To read the texts click on the texts: Isa 42:1-4,6-7; Acts 10:34-38; Mt 3:13-17
The feast of the Baptism of the Lord brings to an end the Christmas season. That the Baptism of Jesus was historical is doubted by almost no one today. The reasons for this are not merely because it is an event that is narrated by all the Synoptic Gospels, but mainly because despite the fact that Matthew and Luke are struggling to narrate the event of the baptism of Jesus by John the Baptist, they do narrate it in their Gospels. While Mark states quite unambiguously that Jesus was baptized by John in the Jordan (Mk. 1:9); Luke will have John the Baptist in prison (Lk.3:19) before the baptism of Jesus (Lk.3:21) and does not state explicitly who baptized Jesus. Matthew is careful not to have John the Baptist preach a baptism for the “forgiveness of sins” and alone adds a dialogue between Jesus and John to stress both Jesus’ superiority and that John baptized Jesus only after Jesus allowed him to do so and in order “to fulfill all righteousness”.
The three events that occurred at the baptism of Jesus are mentioned by all three Synoptic Gospels but with some differences. In Matthew “the heavens were opened”, which could be an indication that communication between God and humans is being reestablished in a new way. Others see it as referring to the prayer of Isaiah for God to “rend the heavens and come down” (Is 64:1). The splitting of the heavens enables the Spirit of God to come down, and descend on Jesus like a dove. This could mean either an approval of the event by God through his Spirit or even that in Jesus the whole people of God as represented by the Spirit are being anointed. The third event is the climax and gives the meaning to the other two and to the baptism itself. Unlike in Mark and Luke where the voice addresses Jesus, in Matthew, the voice speaks in the third person and so reveals to the listeners that Jesus is both beloved Son and servant. This revelation brings out the paradox of the event. On the one hand Jesus is manifested as the beloved Son and king through the quotation of Ps 2:7 (This is my beloved Son)while on the other hand he is also manifested as servant and slave in the same event through the quotation from Is. 42:1 (with whom I am well pleased). As a matter of fact, it is through his being slave and servant, through his passion and death on the cross and through his coming up out of the waters of death that he becomes king and beloved son.
This paradoxical manifestation then is the focus of the readings and of the Baptism. The mysterious prophetic figure that Isaiah speaks about in the first reading of today in the first of the four servant songs is clearly in Matthew, Jesus himself. He will fulfill the prophecy of Isaiah in every single aspect. He will bring forth God’s justice to all and in an unobtrusive quiet way. He will make the broken whole. His manner will be gentle, and he will be respectful of others especially the weak and will not give in to discouragement or despair. He will accomplish his mission.
This manner of Jesus is what Peter highlights in his speech to Cornelius and his household in which he summarizes Jesus’ life and mission. Jesus, God’s anointed, “went about doing good and healing all that were oppressed”.

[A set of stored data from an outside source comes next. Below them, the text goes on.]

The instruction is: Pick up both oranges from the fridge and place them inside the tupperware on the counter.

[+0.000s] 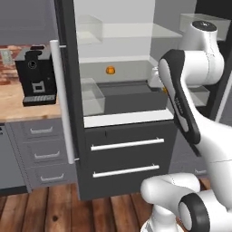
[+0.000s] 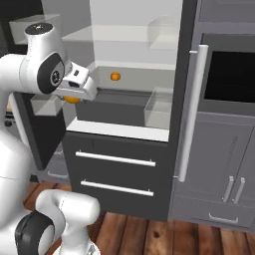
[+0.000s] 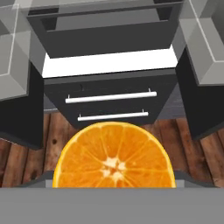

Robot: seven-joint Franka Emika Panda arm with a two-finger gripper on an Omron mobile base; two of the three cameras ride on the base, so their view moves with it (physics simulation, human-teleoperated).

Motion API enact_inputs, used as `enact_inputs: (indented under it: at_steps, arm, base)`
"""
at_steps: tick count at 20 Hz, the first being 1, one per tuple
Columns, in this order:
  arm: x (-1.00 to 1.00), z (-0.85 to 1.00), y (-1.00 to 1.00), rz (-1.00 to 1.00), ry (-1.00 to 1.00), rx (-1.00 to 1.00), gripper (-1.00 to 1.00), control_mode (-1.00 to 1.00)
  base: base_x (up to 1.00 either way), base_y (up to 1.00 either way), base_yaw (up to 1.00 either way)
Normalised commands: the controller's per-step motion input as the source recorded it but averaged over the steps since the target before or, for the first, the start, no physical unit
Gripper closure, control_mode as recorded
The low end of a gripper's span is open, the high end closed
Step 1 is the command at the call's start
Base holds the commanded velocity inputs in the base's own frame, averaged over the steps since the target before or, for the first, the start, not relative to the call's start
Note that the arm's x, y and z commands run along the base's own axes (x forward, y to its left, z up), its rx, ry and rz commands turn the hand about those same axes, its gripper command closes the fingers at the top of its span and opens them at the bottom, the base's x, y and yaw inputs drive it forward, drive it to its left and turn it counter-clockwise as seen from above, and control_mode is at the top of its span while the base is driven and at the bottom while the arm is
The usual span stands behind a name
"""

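**Arm at the open fridge, orange in the claw**

The arm bends high and reaches into the fridge (image 1: 68,113), its gripper (image 2: 74,94) pointing down, closed on one orange (image 3: 113,157). Two oranges in all: the other orange (image 1: 110,70) sits on a shelf at the back.

Fridge (image 1: 72,136) frame matt dark grey with clear glass shelves, handle (image 1: 62,99) smooth light grey, floor (image 1: 54,208) wood-planked, counter (image 1: 18,106) tan wood-grain, coffee machine (image 1: 36,77) matt black.
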Motion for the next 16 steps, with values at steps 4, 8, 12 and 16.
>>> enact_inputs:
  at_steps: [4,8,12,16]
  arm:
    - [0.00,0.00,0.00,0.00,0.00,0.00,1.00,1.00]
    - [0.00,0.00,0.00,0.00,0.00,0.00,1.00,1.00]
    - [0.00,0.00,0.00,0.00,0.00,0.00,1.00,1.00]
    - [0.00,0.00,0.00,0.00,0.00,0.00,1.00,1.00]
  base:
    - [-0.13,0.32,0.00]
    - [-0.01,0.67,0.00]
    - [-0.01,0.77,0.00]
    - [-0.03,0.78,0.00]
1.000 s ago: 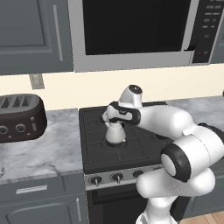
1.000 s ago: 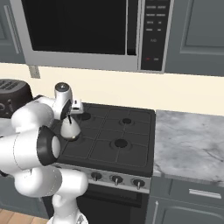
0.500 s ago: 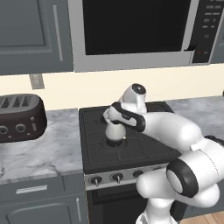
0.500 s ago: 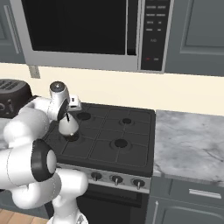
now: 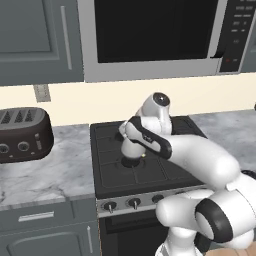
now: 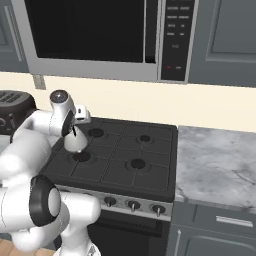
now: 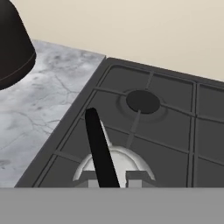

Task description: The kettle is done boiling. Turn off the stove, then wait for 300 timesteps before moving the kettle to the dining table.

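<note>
Over the stove's [image 6: 125, 150] front-left burner we hold the kettle [image 6: 75, 142] by its black arched handle [image 7: 99, 151], our gripper [image 7: 111, 181] clamped at the top so the body hangs level, seemingly just above the grate, ready for carrying.

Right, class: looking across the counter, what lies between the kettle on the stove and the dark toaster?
In the left base view, bare grey marble counter and the stove edge lie between the kettle and the toaster; nothing stands there.
</note>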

This is also the paradox that we who are baptized are faced with. On the one hand we are privileged through baptism to be called God’s chosen people, a people set apart and sealed with his Holy Spirit, but on the one hand we are also called to show forth this fact in our lives through our imitation of Christ. We are given through our baptism a mission by God himself, just as Jesus received. Seen in this manner, our baptism is not merely an event that occurred years ago and once for all but is a daily dying and rising to new life. It is a call to respond daily with life to the numerous deaths that take place around us. It is a call to respond with courage and hope to the fear and despair that is around us. It is a doing something every day as a sign of what we have already received.
Yet it is also true that for many of us the sacrament of baptism that we received is just another theoretical expression of our faith. We do not live this out in our lives. This is possibly why after the Baptism of his baby brother in church, little Johnny sobbed all the way home in the back seat of the car. His father asked him three times what was wrong. Finally, the boy replied, "That priest said he wanted us brought up in a Christian home, but I want to stay with you.”
John F Kennedy’s famous saying can be amended to read, “Ask not what your Church can do for you; rather, ask what you must do for your Church.”